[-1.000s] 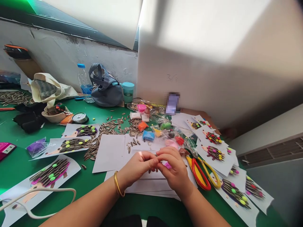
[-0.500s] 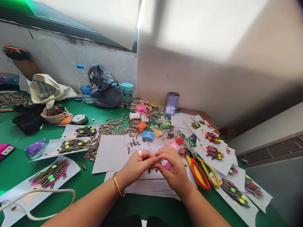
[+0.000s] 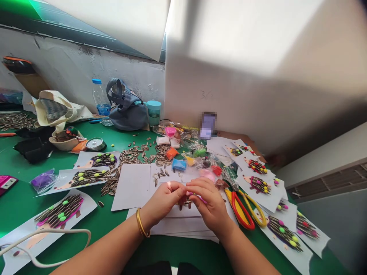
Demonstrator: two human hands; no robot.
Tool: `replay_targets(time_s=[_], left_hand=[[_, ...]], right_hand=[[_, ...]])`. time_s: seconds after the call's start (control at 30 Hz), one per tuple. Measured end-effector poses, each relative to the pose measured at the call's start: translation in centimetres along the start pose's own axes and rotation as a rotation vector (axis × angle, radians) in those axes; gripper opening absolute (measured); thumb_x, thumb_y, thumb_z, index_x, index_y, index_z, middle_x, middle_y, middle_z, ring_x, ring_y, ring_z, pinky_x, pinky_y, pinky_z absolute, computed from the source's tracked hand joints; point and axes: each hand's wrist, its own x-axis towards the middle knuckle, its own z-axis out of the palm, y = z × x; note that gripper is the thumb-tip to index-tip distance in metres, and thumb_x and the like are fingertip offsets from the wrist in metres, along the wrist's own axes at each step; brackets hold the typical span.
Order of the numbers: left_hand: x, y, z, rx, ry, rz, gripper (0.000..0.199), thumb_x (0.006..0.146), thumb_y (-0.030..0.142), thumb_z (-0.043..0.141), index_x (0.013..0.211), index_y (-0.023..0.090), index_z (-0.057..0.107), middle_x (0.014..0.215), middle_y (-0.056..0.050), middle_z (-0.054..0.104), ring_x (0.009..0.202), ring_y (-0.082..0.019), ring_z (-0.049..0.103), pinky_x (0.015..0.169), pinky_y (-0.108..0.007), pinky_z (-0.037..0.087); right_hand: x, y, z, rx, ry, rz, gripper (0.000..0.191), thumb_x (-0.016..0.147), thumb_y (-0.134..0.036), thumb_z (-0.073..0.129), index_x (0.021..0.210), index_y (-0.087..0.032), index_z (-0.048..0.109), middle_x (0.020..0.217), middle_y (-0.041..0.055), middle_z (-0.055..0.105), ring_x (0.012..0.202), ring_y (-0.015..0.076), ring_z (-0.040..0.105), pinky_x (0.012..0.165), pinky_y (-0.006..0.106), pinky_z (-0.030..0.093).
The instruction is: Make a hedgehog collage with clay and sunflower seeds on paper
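My left hand point(image 3: 164, 200), with a gold bangle at the wrist, hovers over a sheet of white paper point(image 3: 172, 225). Its thumb and fingers are pinched together, and whatever they hold is hidden. My right hand point(image 3: 210, 200) arches over the same sheet, fingers stretched towards the left fingertips and thumb apart. Beneath and between the hands shows part of a hedgehog picture point(image 3: 185, 204), with pink clay and brown feet; my fingers cover most of it. Loose sunflower seeds point(image 3: 161, 172) lie on the paper just beyond my left hand.
Red and yellow scissors point(image 3: 243, 214) lie right of my right hand. Hedgehog pictures point(image 3: 282, 231) spread along the right, others point(image 3: 61, 210) at left. Packets of coloured clay point(image 3: 179, 165) and a seed pile point(image 3: 132, 156) lie ahead. A bag point(image 3: 127, 112), bottle and cup stand behind.
The right thumb and fingertips have come slightly away from the left fingertips, and more of the picture shows between the hands. Everything else stays put.
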Motion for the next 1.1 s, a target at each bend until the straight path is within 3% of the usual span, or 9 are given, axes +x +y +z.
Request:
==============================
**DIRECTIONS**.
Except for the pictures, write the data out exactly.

**SOLUTION FOR THIS EXERCISE**.
[-1.000s] 
[-0.500s] 
[+0.000s] 
Demonstrator: two human hands; no robot.
Tool: `replay_targets(time_s=[_], left_hand=[[_, ...]], right_hand=[[_, ...]])`. time_s: seconds after the call's start (control at 30 Hz), one per tuple. Measured end-effector poses, each relative to the pose measured at the call's start: translation in centimetres along the start pose's own axes and rotation as a rotation vector (axis × angle, radians) in those axes; gripper opening absolute (measured); thumb_x, thumb_y, thumb_z, index_x, index_y, index_z, middle_x, middle_y, middle_z, ring_x, ring_y, ring_z, pinky_x, pinky_y, pinky_z absolute, computed from the source's tracked hand joints; point and axes: each hand's wrist, its own x-axis towards the middle knuckle, its own z-axis out of the palm, y = z × x; note that gripper is the thumb-tip to index-tip distance in metres, and thumb_x and the like are fingertip offsets from the wrist in metres, along the wrist's own axes at each step; brackets hold the typical span.
Order of the numbers: left_hand: x, y, z, rx, ry, rz, gripper (0.000..0.199), thumb_x (0.006..0.146), thumb_y (-0.030..0.142), thumb_z (-0.043..0.141), index_x (0.013..0.211), index_y (-0.023..0.090), index_z (-0.057..0.107), middle_x (0.014..0.215), middle_y (-0.056..0.050), middle_z (-0.054..0.104), ring_x (0.009..0.202), ring_y (-0.082..0.019), ring_z (-0.049..0.103), pinky_x (0.015..0.169), pinky_y (-0.108..0.007), pinky_z (-0.037..0.087); right_hand: x, y, z, rx, ry, rz, gripper (0.000..0.191), thumb_x (-0.016..0.147), thumb_y (-0.134..0.036), thumb_z (-0.073..0.129), index_x (0.021..0.210), index_y (-0.087..0.032), index_z (-0.048..0.109), middle_x (0.020..0.217), middle_y (-0.041..0.055), middle_z (-0.055..0.105), ring_x (0.012..0.202), ring_y (-0.015..0.076), ring_z (-0.040..0.105), pinky_x (0.012..0.165), pinky_y (-0.006..0.106), pinky_z (-0.030..0.093).
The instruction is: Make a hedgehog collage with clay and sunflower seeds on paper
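My left hand point(image 3: 164, 200), with a gold bangle at the wrist, hovers over a sheet of white paper point(image 3: 172, 225). Its thumb and fingers are pinched together, and whatever they hold is hidden. My right hand point(image 3: 210, 200) arches over the same sheet, fingers stretched towards the left fingertips and thumb apart. Beneath and between the hands shows part of a hedgehog picture point(image 3: 185, 204), with pink clay and brown feet; my fingers cover most of it. Loose sunflower seeds point(image 3: 161, 172) lie on the paper just beyond my left hand.
Red and yellow scissors point(image 3: 243, 214) lie right of my right hand. Hedgehog pictures point(image 3: 282, 231) spread along the right, others point(image 3: 61, 210) at left. Packets of coloured clay point(image 3: 179, 165) and a seed pile point(image 3: 132, 156) lie ahead. A bag point(image 3: 127, 112), bottle and cup stand behind.
The right thumb and fingertips have come slightly away from the left fingertips, and more of the picture shows between the hands. Everything else stays put.
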Motion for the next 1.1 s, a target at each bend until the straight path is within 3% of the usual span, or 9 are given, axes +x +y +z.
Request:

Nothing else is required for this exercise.